2017-05-19

構文糖衣

Google I/O 2017でAndroidの主要開発言語にKotlinが加わった。クラス定義が劇的に短くなったり、Java→Kotlinを自動変換したりというデモを見ていると、KotlinもまたJavaの構文糖衣になっているということがわかる。

プログラムをつかって問題を解くことを主題にした講義はもちろん、プログラミングそのものの教育においても、何をどこまで教えるかというのはとても難しい。トランジスタの仕組みやNANDの完備性を知らなくてもCPUやフラッシュメモリは使える。命令セットの詳細を知らなくてもプログラムは書けるし、プログラムが書けなくてもアプリは使える。一人の人間がすべてを知らなくても何かが実現できる状態をつくるためのカーテンが構文糖衣であり、それは隠蔽よりも分離として捉えた方がよい。

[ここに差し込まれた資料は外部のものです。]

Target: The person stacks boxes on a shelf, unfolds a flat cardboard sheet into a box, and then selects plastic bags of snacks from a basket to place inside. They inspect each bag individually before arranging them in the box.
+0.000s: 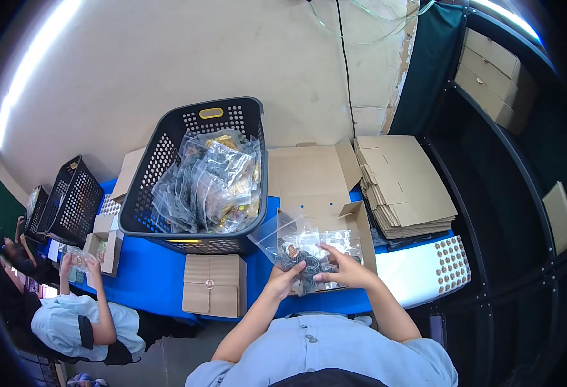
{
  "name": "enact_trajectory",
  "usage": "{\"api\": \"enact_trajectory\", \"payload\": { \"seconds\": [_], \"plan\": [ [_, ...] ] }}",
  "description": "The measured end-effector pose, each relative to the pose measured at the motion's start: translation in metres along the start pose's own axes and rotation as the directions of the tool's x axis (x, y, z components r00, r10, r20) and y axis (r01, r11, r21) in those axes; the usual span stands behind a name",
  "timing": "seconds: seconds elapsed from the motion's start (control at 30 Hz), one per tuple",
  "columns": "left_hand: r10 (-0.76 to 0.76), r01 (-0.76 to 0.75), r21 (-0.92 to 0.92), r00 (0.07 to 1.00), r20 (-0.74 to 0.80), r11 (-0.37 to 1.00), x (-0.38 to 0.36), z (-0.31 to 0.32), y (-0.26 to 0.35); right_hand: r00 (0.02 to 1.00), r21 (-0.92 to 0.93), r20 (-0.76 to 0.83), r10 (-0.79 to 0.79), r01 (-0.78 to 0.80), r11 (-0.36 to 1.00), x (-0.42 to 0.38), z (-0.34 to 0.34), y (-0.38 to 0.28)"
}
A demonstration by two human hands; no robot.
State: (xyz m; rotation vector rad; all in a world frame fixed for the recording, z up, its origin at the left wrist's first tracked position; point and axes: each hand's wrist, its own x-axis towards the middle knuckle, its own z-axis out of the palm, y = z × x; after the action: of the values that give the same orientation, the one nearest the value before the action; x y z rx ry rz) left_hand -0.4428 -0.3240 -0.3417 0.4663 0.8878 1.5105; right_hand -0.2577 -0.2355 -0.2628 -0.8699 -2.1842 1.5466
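My left hand (285, 281) grips the lower left edge of a clear plastic bag (272, 240), thumb on top. Dark ring-shaped pieces (307, 264) fill the bag's lower part, and a small brownish round sticker shows on it. On the bag's right side is my right hand (350, 269), with thumb and forefinger spread apart at the dark pieces. Beneath both hands stands an open cardboard box (365, 235) with its lid (306, 169) folded back toward the wall. Another clear bag (341, 242) lies in the box behind my right fingers.
A black basket (262, 187) heaped with filled bags stands at the left, behind a closed box (209, 303). Flattened cardboard (409, 184) is stacked at the right, near a sticker sheet (412, 271). Black shelving (490, 213) bounds the right side. Another person (77, 326) works at far left.
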Motion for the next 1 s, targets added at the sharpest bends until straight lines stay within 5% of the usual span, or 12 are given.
{"api": "enact_trajectory", "payload": {
  "seconds": [0.17,0.23,0.37,0.43,0.57,0.6,0.63,0.7,0.73,0.87,1.0],
  "plan": [
    [0.063,-0.063,0.027,0.998,0.013,0.998,0.003,0.003,0.001,0.998,0.104,-0.063,-0.023,0.03,0.994,0.005,0.018,0.046],
    [0.026,-0.026,0.001,0.998,-0.049,1.0,0.002,0.006,0.0,0.996,0.237,-0.019,0.082,-0.076,0.969,-0.001,0.017,0.026],
    [-0.008,0.008,-0.046,1.0,-0.008,0.999,0.001,0.002,0.003,0.983,0.221,-0.026,0.18,-0.17,0.96,-0.004,0.023,0.022],
    [-0.038,0.04,0.102,0.999,-0.02,0.994,0.005,-0.005,0.002,0.989,-0.103,0.111,0.099,-0.088,0.991,-0.006,0.033,0.028],
    [-0.025,0.029,0.16,0.999,-0.027,0.987,-0.001,-0.003,0.011,0.994,-0.164,0.112,-0.01,0.029,0.986,-0.002,0.028,0.037],
    [0.016,-0.015,0.243,1.0,-0.002,0.97,-0.003,-0.002,0.012,0.994,0.122,-0.031,0.106,-0.102,0.987,-0.003,0.033,0.034],
    [0.015,-0.013,0.241,1.0,-0.005,0.97,-0.004,-0.001,0.011,0.994,0.123,-0.028,0.108,-0.104,0.987,0.0,0.033,0.036],
    [0.071,-0.142,0.497,0.985,0.16,0.856,-0.006,0.001,0.009,0.992,0.438,-0.104,0.067,-0.015,0.899,0.011,0.033,0.04],
    [0.003,-0.093,0.574,0.988,0.155,0.814,-0.008,-0.001,0.005,0.984,0.554,-0.147,0.097,0.0,0.833,0.01,0.035,0.031],
    [-0.043,-0.104,0.511,0.962,0.268,0.853,-0.011,0.003,0.011,0.965,0.68,-0.222,0.137,0.053,0.732,0.015,0.035,0.03],
    [0.042,-0.147,0.475,0.974,0.224,0.868,-0.015,0.017,0.015,0.942,0.748,-0.235,0.241,0.016,0.664,0.011,0.042,0.033]
  ]
}}
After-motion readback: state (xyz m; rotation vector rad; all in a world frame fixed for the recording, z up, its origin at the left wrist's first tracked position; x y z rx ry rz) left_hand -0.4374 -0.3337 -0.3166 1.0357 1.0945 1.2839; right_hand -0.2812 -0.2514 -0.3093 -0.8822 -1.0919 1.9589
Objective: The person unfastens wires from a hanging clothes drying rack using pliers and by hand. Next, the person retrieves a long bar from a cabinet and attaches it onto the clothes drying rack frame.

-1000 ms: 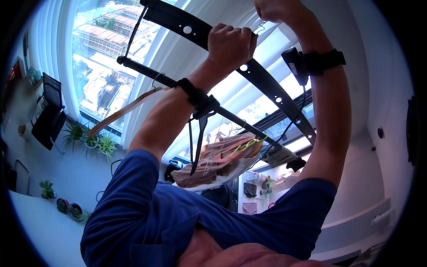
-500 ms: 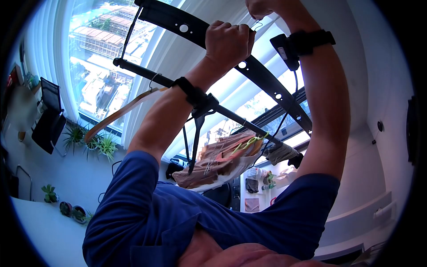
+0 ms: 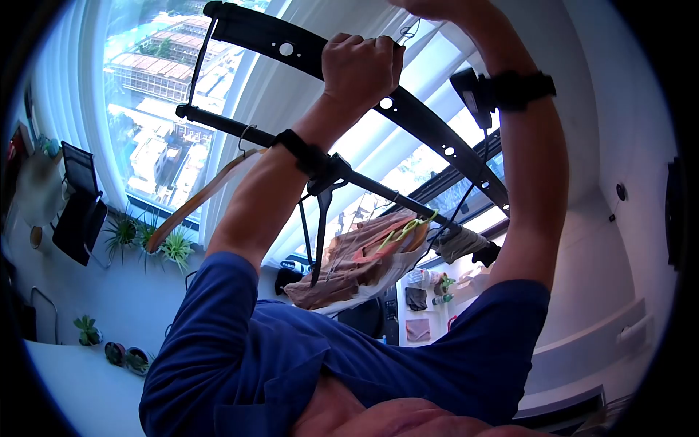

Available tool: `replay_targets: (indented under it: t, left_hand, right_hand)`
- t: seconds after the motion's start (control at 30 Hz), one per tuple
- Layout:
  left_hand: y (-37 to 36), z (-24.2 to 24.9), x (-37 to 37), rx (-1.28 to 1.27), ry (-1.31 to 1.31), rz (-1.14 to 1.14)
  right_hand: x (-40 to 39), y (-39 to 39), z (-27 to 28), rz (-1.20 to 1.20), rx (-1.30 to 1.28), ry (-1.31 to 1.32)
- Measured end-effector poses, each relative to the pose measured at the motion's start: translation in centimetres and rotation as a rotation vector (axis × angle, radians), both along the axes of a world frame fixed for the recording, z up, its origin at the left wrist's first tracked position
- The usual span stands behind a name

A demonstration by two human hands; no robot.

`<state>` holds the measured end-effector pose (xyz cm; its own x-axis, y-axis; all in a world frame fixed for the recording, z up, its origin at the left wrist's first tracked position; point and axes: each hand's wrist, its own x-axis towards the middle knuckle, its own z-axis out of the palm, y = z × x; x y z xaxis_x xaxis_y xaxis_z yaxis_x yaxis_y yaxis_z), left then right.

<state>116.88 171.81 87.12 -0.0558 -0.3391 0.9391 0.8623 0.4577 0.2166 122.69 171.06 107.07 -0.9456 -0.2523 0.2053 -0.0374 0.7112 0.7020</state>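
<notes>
My left hand (image 3: 360,69) is closed in a fist at the edge of a curved black panel with round holes (image 3: 240,33), part of a clothes rack. A thin wire loop (image 3: 409,32) shows just beyond its knuckles. My right hand (image 3: 429,6) is raised at the top edge, its fingers mostly cut off. Below the panel runs the rack's black rail (image 3: 226,124). From it hang a wooden hanger (image 3: 196,207), a black hanger (image 3: 319,233), and brownish clothing (image 3: 349,262) with a yellow-green hanger (image 3: 397,237).
A tall window (image 3: 156,102) with white curtains stands behind the rack. Potted plants (image 3: 175,247) sit below it. At left is a black chair (image 3: 80,211); more pots (image 3: 116,353) stand lower down. Beyond the hanging clothes is a white shelf (image 3: 429,320) with small items.
My left hand and the rack appear slightly further left in view. My right hand has shifted up and left, with more of it out of frame.
</notes>
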Motion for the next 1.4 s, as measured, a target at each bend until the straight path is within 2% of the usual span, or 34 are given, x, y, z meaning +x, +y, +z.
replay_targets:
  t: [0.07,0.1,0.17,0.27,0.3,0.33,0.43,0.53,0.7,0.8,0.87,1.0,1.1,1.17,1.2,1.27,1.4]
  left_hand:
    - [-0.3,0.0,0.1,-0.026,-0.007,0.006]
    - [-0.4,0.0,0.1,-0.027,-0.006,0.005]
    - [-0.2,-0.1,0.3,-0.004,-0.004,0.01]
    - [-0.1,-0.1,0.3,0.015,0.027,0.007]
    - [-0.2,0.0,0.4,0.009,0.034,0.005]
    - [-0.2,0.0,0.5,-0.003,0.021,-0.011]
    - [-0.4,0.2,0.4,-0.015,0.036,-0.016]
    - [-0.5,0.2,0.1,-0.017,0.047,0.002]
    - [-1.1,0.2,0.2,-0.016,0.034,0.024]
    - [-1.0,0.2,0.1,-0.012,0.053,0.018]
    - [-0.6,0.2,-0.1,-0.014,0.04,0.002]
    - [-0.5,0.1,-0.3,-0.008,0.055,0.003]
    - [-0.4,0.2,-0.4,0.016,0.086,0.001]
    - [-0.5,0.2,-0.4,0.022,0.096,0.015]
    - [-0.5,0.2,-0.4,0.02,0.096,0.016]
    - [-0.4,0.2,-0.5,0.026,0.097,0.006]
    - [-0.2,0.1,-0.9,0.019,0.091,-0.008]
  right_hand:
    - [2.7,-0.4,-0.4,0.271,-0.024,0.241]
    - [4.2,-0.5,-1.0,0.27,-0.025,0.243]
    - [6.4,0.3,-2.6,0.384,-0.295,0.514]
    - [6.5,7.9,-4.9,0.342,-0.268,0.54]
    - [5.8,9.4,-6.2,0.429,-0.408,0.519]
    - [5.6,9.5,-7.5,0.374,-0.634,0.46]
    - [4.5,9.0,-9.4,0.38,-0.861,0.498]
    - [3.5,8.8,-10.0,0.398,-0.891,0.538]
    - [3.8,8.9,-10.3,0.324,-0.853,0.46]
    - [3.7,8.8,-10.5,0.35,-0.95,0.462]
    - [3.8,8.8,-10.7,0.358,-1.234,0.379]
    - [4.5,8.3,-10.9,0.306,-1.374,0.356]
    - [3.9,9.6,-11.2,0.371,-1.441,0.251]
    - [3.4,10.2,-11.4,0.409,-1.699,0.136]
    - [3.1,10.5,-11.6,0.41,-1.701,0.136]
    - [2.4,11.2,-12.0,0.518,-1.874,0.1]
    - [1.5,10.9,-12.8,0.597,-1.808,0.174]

何かに構文糖衣を着せることは、目的によってよいことにもなるし、悪いことにもなる。それは構文糖衣を脱がせることも同じだ。プログラミング教育を始めるのはよいが、目的がないことにはアプリケーションの構文糖衣をどこまで脱がすかが決められない。
文科省の言う「プログラミング的思考」とは、こういった特性をもつ、人間とは異なるシステムとのコミュニケーション能力に近い。目的を明確にすることで、あらゆることを精度よく高速に行えるが、明確化の精度をかなり高いものにしないと思ったようには動かない。ある種のカルチャーギャップである。
An At a NOA 2016-06-17 “プログラミング教育2
というカルチャーギャップを埋めるためのコミュニケーション能力を身に付けることが目的であれば、プログラミング言語の文法の詳細は構文糖衣に包まれている方がよい。文法が簡単になったとしても、慣れない内はバグにたくさん遭遇するだろうが、プログラムは書いたとおりにしか動かず、こう動くように書いたという想定と、こう書いてあるように動いたという結果のズレであるバグのすり合わせは、一種のコミュニケーションであり、それがプログラミング教育の目的になり得る。
プログラムには様々なモデル化が関係するが、そのモデル間の齟齬がバグと呼ばれるものである。
An At a NOA 2017-02-16 “バグのないプログラム
アプリケーションがよしなに動いているように感じたとしたら、その挙動が予測され、よしなに動くようにプログラムがコードされているからである。個々のアプリケーションを使う限り、そのモデルが張る解空間の中でしか動けないこともまた、認識されるべきだろう。